In one day last week alone, Morici said he completed interviews with an Irish radio station in Dublin, the Wall Street Journal Radio Network, KOMO and KIRO news radio stations in Seattle, AP Broadcast Radio and a German broadcast network – all before lunch, too.

“In a nutshell, I think I’m very good at breaking down economic issues. I’m very good at … taking economic subjects and making them understandable to everyday people,” Morici said. “I’m an economist that is not aligned with either the Democratic or the Republican [parties], so I think I do a pretty good job of explaining not only what the economic situations are, but the political constraints that keep us from getting into situations.”

It must be true, with the number of media outlets that rely on Morici daily to report on what many experts are calling the nation’s biggest economic crisis since the Great Depression.

Morici said he works from home in order to handle all of the media inquiries and is able to complete his schoolwork between the interviews.

Carrie Handwerker, public relations associate for the business school, said Morici is a popular request from the media outlets that contact her office.

“He has a lot of opinions, and he’s very accessible,” she said.

Handwerker added that beyond Morici, many of the Smith school’s faculty are popular names in the news. Finance professors Albert “Pete” Kyle and Haluk Unal, for example, are scheduled to host a discussion in Washington next week to help journalists and Capitol Hill staffers dissect the crisis, she said.

Still, there’s no ignoring Morici’s popularity. As the former director of the Office of Economics at the U.S. International Trade Commission, Morici said he has always, to some extent, been in the eyes of the media.

“It ebbs and flows,” he said.

However, he is not always popular for his opinions, Morici said.

Though he said he thinks the government has taken some steps to tackle the crisis, more needs to be done before the economy is in the clear.

“A lot of the things the government has done are good things – that is, providing people with more liquidity,” he said. “But they also need to look at systemic reforms, and that is the way banks are reformed. The way banks manage themselves has led to some dysfunctionality in the market.

“The rescue package … has not adequately conditioned reform,” he added. “We’re not getting the help we need, and the crisis continues.”

Morici’s ability to translate his media savvy and broad range of economic experiences to the classroom makes him a popular professor, his students said.

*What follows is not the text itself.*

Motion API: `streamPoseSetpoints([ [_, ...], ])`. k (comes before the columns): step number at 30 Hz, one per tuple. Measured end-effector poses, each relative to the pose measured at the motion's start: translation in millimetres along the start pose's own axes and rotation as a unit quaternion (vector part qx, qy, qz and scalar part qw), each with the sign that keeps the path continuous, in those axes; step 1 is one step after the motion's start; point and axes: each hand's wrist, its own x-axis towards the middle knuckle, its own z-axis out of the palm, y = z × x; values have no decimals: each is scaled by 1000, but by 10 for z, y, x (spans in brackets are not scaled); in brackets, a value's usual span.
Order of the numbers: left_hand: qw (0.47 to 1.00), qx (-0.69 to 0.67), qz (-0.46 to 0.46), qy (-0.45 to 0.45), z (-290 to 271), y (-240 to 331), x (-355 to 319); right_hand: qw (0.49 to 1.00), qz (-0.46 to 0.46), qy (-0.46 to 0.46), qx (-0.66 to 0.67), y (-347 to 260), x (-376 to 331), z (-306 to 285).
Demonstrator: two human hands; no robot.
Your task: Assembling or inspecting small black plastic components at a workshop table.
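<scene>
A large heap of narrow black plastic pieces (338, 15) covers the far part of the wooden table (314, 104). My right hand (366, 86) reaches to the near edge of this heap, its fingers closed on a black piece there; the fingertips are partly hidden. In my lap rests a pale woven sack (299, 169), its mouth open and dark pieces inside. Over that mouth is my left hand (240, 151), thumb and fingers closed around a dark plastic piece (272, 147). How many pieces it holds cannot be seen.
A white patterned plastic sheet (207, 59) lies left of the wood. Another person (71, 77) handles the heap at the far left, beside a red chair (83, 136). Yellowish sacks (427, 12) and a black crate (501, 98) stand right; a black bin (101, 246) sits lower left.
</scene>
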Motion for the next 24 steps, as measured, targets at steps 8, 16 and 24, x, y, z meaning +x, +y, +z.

“He’s very animated,” said Frank Washburn, a junior accounting and international business major. “He brings, I would say, more real-world experience into the classroom than most of my other teachers, because he talks about how he did Lou Dobbs [Tonight] half an hour ago before class, or about how he did CNN yesterday, or how he’s going to New York next week, so we won’t have class.

“Today he was joking about how he’ll be doing Lou Dobbs [Tonight] shows when he’s 90-years-old, and they’ll both be in wheelchairs,” Washburn added.

Lisa Nguyen, a junior marketing major, agreed that Morici’s strength comes from his ability to relay his experiences through lessons.

“We’re going through an economic crisis, and he’s actually speaking about the economic crisis on TV and the radio,” she said. “He relates that to certain topics in our class.”

But it can be strange to turn on CNN and see your professor, she said.

“Yesterday, I saw him on CNN, and it’s amazing because the recording that was being played on CNN, I actually saw him the day of when that thing was recorded,” she said.